• _TRY IT_:
Each line below should be reproduced without any alteration.

Collected data:
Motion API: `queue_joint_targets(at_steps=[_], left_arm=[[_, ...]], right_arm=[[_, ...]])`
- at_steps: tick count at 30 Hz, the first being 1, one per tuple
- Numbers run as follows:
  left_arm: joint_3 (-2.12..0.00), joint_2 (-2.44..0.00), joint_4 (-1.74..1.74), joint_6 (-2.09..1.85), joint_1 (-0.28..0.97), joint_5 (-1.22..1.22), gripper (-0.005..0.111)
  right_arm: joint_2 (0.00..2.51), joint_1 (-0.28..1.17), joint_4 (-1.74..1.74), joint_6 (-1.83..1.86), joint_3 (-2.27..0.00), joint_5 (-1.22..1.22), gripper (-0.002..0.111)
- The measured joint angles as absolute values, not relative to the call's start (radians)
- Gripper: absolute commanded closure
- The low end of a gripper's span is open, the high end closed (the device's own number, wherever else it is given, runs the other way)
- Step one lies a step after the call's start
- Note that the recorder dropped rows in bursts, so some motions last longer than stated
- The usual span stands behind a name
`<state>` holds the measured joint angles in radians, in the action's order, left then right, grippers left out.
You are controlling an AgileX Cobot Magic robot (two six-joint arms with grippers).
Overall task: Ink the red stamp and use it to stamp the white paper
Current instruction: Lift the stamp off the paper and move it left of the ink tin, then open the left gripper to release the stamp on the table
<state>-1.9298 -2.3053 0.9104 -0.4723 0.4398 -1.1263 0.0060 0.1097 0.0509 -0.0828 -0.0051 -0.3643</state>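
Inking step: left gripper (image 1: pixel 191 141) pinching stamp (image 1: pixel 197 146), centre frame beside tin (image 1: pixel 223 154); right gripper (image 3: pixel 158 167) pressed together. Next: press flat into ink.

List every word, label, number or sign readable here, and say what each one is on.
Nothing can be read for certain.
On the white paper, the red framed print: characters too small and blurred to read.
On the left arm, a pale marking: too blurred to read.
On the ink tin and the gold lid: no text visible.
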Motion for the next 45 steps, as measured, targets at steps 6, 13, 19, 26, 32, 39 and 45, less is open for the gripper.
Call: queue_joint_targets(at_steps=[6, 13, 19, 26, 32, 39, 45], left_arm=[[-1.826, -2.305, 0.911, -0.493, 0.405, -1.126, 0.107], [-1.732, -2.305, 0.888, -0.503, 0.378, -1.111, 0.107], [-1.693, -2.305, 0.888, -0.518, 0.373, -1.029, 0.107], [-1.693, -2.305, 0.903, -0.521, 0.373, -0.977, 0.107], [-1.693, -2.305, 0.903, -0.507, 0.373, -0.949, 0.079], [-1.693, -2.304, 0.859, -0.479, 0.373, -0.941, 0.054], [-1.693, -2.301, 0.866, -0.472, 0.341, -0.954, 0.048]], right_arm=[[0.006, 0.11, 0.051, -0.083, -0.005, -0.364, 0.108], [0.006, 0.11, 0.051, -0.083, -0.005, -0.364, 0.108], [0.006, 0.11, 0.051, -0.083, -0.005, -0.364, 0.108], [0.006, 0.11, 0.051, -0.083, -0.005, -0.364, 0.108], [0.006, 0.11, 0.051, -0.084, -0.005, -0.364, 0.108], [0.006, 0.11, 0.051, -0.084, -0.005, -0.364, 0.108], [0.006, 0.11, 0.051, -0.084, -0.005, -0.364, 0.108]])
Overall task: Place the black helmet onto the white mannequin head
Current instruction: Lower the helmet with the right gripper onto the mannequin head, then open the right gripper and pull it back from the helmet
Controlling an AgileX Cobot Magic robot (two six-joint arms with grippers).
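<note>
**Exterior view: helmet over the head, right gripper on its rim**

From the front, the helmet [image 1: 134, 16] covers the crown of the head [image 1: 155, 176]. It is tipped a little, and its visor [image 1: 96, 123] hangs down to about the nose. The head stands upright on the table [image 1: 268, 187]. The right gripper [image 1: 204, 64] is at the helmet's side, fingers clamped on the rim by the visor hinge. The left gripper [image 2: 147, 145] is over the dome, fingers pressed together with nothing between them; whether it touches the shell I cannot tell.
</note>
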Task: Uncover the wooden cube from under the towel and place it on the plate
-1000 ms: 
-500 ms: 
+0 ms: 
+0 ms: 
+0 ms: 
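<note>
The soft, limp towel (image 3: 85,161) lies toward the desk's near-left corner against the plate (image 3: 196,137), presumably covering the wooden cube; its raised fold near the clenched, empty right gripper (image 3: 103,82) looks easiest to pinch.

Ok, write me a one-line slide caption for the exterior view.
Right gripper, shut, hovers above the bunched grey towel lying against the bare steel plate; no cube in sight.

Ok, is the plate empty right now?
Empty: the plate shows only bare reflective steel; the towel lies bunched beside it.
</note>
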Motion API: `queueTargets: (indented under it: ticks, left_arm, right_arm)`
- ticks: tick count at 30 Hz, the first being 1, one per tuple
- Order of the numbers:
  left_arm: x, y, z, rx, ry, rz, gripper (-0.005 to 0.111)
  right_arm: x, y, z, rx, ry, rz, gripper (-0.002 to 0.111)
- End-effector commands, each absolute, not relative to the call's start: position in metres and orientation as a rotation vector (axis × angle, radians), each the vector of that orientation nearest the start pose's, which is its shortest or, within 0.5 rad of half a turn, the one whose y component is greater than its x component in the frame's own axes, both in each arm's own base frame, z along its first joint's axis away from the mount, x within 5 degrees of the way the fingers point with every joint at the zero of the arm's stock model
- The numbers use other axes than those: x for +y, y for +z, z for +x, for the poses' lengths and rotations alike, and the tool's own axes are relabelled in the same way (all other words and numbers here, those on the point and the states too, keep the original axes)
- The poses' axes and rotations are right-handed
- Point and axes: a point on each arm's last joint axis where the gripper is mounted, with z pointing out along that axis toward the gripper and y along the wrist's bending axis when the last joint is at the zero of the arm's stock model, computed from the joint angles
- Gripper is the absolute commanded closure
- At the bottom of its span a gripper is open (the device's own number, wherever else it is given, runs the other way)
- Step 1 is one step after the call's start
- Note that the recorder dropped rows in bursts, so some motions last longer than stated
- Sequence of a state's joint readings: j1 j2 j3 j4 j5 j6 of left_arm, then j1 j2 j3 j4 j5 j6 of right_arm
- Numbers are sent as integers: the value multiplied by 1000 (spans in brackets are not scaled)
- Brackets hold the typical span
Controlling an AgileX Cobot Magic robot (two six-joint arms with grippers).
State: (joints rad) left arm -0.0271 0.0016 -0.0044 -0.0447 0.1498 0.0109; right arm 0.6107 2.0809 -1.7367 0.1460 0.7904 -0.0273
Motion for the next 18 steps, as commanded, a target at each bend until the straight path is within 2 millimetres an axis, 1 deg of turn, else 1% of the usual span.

• _TASK ANSWER_:
Motion API: `queue_joint_targets(at_steps=[_], left_arm=[[_, ...]], right_arm=[[_, ...]])`
- at_steps: tick count at 30 Hz, the first being 1, one per tuple
- Numbers run as follows:
  left_arm: joint_3 (-2.12..0.00), joint_2 (-2.44..0.00), joint_4 (-1.74..1.74), joint_6 (-2.09..1.85), joint_1 (-0.28..0.97), joint_5 (-1.22..1.22), gripper (-0.005..0.111)
  right_arm: joint_2 (0.00..2.51), joint_1 (-0.28..1.17), joint_4 (-1.74..1.74), joint_6 (-1.83..1.86), joint_3 (-2.27..0.00), joint_5 (-1.22..1.22), gripper (-0.002..0.111)
- The measured joint angles as absolute values, not relative to the call's start (radians)
- Gripper: absolute commanded closure
- The low end of a gripper's span is open, the high end closed (the device's own number, wherever else it is given, runs the other way)
- Step one lies a step after the call's start
- Note that the recorder dropped rows in bursts, so some motions last longer than stated
- The usual span stands behind a name
`<state>` holds the measured joint angles in radians, in the action's order, left then right, grippers left out.
You are controlling an AgileX Cobot Magic robot (two six-joint arms with grippers).
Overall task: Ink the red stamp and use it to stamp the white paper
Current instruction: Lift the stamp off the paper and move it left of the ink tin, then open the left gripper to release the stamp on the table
<state>-1.9298 -2.3053 0.9104 -0.4723 0.4398 -1.1263 0.0060 0.1097 0.0509 -0.0828 -0.0051 -0.3643</state>
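Inking step: left gripper (image 1: pixel 191 141) pinching stamp (image 1: pixel 197 146), centre frame beside tin (image 1: pixel 223 154); right gripper (image 3: pixel 158 167) pressed together. Next: press flat into ink.

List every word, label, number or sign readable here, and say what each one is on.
Nothing can be read for certain.
On the white paper, the red framed print: characters too small and blurred to read.
On the left arm, a pale marking: too blurred to read.
On the ink tin and the gold lid: no text visible.
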Motion for the next 45 steps, as measured, targets at steps 6, 13, 19, 26, 32, 39 and 45, less is open for the gripper.
Call: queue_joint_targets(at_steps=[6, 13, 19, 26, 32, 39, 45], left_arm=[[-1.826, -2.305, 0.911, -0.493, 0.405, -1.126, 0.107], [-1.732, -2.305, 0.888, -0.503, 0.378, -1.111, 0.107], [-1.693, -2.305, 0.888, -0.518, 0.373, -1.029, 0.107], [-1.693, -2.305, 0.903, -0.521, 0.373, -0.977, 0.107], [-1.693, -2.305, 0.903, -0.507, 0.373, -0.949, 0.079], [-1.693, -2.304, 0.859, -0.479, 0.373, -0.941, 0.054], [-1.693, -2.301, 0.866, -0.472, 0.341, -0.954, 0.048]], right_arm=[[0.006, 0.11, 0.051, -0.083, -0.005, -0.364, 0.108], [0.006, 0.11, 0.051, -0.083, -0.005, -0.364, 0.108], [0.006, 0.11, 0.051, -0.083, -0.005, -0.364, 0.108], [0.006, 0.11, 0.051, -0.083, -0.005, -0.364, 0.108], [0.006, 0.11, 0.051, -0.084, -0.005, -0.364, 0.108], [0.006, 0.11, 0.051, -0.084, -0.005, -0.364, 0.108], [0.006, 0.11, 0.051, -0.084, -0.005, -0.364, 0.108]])
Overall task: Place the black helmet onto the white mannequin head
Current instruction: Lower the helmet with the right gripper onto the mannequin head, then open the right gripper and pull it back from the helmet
Controlling an AgileX Cobot Magic robot (two six-joint arms with grippers).
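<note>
**Exterior view: helmet over the head, right gripper on its rim**

From the front, the helmet [image 1: 134, 16] covers the crown of the head [image 1: 155, 176]. It is tipped a little, and its visor [image 1: 96, 123] hangs down to about the nose. The head stands upright on the table [image 1: 268, 187]. The right gripper [image 1: 204, 64] is at the helmet's side, fingers clamped on the rim by the visor hinge. The left gripper [image 2: 147, 145] is over the dome, fingers pressed together with nothing between them; whether it touches the shell I cannot tell.
</note>
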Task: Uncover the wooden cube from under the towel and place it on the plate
-1000 ms: 
-500 ms: 
+0 ms: 
+0 ms: 
+0 ms: 
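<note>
The soft, limp towel (image 3: 85,161) lies toward the desk's near-left corner against the plate (image 3: 196,137), presumably covering the wooden cube; its raised fold near the clenched, empty right gripper (image 3: 103,82) looks easiest to pinch.

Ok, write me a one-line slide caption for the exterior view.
Right gripper, shut, hovers above the bunched grey towel lying against the bare steel plate; no cube in sight.

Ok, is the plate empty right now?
Empty: the plate shows only bare reflective steel; the towel lies bunched beside it.
</note>
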Motion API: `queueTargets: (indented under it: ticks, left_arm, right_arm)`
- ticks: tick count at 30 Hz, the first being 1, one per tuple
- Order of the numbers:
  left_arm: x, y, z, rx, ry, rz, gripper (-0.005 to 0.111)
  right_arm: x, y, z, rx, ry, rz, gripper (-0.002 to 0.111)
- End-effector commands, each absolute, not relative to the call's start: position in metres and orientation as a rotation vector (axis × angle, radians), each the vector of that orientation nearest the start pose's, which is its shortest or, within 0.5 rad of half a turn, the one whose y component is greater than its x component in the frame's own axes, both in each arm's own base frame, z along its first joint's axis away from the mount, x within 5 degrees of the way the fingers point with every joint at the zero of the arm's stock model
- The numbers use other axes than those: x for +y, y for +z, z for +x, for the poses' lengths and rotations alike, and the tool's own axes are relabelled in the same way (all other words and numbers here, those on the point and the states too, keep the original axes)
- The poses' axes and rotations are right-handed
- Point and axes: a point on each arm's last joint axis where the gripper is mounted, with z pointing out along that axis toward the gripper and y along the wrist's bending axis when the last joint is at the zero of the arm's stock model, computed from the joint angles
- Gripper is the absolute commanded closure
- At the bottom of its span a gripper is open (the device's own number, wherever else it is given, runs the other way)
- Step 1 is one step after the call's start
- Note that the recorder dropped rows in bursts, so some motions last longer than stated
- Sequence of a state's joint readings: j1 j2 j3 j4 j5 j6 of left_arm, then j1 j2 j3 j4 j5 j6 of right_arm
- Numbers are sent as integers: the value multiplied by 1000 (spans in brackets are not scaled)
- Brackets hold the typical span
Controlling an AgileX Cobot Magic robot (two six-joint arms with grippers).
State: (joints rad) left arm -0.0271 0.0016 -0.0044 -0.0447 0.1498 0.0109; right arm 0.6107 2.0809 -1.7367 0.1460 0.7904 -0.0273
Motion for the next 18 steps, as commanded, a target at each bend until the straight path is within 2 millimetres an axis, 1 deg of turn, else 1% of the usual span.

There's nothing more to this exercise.